But for the most part, Franklin spent his time drawing the editorial cartoons that were Kroll’s particular passion. Kroll wrote a daily editorial, seven days a week, in which he thundered at an abuse, attacked a senator or a budget proposal, turned his attention to the Allied war debts or German reparations, raised questions about the advisability of naval limitations, and for each of his editorials he required a striking one-panel cartoon. At first Franklin experienced the daily assignment as a punishment, but he soon became adept at seizing the central point in a Kroll editorial and teasing it out into the skillfully exaggerated lines of a cartoon. Kroll, a severe and fussy critic, was pleased with his work; and on the first of September Franklin opened his pay envelope to discover that he had been given a handsome raise.

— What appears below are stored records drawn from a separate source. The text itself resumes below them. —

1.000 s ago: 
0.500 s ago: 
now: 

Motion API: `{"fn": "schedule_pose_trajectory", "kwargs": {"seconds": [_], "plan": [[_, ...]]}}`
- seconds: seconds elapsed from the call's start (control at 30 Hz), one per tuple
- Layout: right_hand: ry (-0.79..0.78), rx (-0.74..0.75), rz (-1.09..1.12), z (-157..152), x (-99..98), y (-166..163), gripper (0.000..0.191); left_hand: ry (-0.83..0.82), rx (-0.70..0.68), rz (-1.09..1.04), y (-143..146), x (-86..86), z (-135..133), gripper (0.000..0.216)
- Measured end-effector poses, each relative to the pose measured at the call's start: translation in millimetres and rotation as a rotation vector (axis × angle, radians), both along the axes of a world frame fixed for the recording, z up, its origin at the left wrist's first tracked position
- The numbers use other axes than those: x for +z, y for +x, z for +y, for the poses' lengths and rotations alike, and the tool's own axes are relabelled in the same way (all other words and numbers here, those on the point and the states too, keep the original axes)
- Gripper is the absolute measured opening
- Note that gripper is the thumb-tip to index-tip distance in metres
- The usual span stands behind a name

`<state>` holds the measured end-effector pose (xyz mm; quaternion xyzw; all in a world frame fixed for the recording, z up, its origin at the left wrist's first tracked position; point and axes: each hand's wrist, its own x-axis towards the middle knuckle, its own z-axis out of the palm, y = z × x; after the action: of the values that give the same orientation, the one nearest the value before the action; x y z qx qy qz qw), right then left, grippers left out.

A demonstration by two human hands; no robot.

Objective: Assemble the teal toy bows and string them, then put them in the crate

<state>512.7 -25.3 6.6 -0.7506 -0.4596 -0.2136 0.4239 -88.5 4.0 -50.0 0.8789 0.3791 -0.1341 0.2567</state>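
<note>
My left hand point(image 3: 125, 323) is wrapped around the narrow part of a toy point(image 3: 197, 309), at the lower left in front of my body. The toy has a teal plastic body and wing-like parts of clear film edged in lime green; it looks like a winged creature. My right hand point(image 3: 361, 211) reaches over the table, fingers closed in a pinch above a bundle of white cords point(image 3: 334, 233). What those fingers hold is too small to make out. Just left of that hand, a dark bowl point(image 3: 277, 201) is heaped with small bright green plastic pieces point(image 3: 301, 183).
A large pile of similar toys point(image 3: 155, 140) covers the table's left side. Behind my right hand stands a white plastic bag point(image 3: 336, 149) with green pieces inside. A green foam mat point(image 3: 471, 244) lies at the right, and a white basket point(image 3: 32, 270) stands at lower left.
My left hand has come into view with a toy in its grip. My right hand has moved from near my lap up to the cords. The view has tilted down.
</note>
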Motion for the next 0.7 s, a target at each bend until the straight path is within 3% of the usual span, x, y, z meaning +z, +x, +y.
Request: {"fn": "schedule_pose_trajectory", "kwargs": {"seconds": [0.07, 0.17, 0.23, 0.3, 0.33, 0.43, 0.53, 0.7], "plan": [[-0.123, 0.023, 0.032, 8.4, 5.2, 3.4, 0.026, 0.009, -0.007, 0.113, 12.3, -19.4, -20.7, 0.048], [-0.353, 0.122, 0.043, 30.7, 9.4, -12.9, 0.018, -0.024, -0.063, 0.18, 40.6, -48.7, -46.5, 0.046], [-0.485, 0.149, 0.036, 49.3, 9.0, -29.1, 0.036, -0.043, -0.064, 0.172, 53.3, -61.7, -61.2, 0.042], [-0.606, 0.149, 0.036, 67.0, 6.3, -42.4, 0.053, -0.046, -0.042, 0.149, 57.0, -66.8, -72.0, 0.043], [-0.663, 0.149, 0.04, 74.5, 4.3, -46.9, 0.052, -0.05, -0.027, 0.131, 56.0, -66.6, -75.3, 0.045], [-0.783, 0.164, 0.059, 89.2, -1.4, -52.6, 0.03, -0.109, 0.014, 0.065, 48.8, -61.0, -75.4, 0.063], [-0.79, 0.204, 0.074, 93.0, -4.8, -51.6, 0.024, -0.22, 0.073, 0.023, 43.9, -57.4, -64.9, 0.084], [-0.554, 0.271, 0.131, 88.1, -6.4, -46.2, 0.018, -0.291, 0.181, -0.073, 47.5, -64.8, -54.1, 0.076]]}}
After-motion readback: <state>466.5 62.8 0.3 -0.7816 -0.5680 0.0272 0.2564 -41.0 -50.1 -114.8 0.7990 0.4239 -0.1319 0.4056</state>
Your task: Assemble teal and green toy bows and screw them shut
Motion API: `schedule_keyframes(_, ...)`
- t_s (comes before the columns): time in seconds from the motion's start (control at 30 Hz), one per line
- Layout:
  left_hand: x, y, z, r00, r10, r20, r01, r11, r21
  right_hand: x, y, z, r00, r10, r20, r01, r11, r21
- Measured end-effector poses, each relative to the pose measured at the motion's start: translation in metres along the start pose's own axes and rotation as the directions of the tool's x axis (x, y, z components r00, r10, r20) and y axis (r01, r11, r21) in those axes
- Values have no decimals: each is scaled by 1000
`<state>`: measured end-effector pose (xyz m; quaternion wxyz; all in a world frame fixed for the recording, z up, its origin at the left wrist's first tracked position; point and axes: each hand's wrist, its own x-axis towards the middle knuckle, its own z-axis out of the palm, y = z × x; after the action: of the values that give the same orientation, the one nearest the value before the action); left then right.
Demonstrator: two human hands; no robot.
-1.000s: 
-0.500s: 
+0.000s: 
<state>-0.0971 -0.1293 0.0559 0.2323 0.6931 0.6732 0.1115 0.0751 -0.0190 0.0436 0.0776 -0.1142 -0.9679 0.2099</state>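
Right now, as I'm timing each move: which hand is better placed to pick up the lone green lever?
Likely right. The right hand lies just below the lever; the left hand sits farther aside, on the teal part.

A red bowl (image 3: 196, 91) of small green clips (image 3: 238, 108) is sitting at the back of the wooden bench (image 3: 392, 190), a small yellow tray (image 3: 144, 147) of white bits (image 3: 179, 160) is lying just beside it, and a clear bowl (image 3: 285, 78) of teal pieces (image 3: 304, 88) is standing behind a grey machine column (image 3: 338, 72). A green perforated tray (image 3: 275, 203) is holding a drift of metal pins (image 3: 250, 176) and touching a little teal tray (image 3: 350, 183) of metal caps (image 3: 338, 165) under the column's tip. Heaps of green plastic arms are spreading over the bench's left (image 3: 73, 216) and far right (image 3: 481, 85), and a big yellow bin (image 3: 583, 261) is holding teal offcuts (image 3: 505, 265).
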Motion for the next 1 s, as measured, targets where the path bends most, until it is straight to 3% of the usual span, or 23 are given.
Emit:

Sometimes, poring over a Kroll editorial, Franklin would feel a sudden impatience. Then taking up his pencil he would begin making tiny sketches all over the margins: funny noses, grinning gnomes sitting under toadstools, little people stuck upside down in mustard jars and sugar bowls, pieces of broccoli with arms and legs, snarling creatures with spiked tails and spotted wings.
One December morning about eleven o’clock there was a familiar knock at Franklin’s door. “Enter,” Franklin called curtly; he had a busy day before him and was irked at being interrupted by Max, who was wearing his hat and an open coat. “I won’t stay long,” Max said, throwing himself into the faded armchair, stretching out his legs, and setting his hat on his knees. “I have to run down to the corner and pick up a couple of ribbons for Helen and be back in time for what’s-his-name, the typewriter repair guy — her ribbon stopped reversing and it’s driving her crazy. There’s a little wheel in there, but I can’t get at it. Incidentally, I quit a few minutes ago. I showed Helen how to take the front off and move the lever with her finger, but she says, and I quote: ‘I can’t live like that.’”
“I assume you’re not serious.”
“Dead serious. ‘I can’t live like that’: her very words.”
“But what’ll you do?” said Franklin, who had stood up and begun to pace. “You can’t just quit like that.”
“You sound like my wife,” Max said, “if I had a wife. Congratulate me, dammit all.”
“Congratulations,” Franklin said quickly.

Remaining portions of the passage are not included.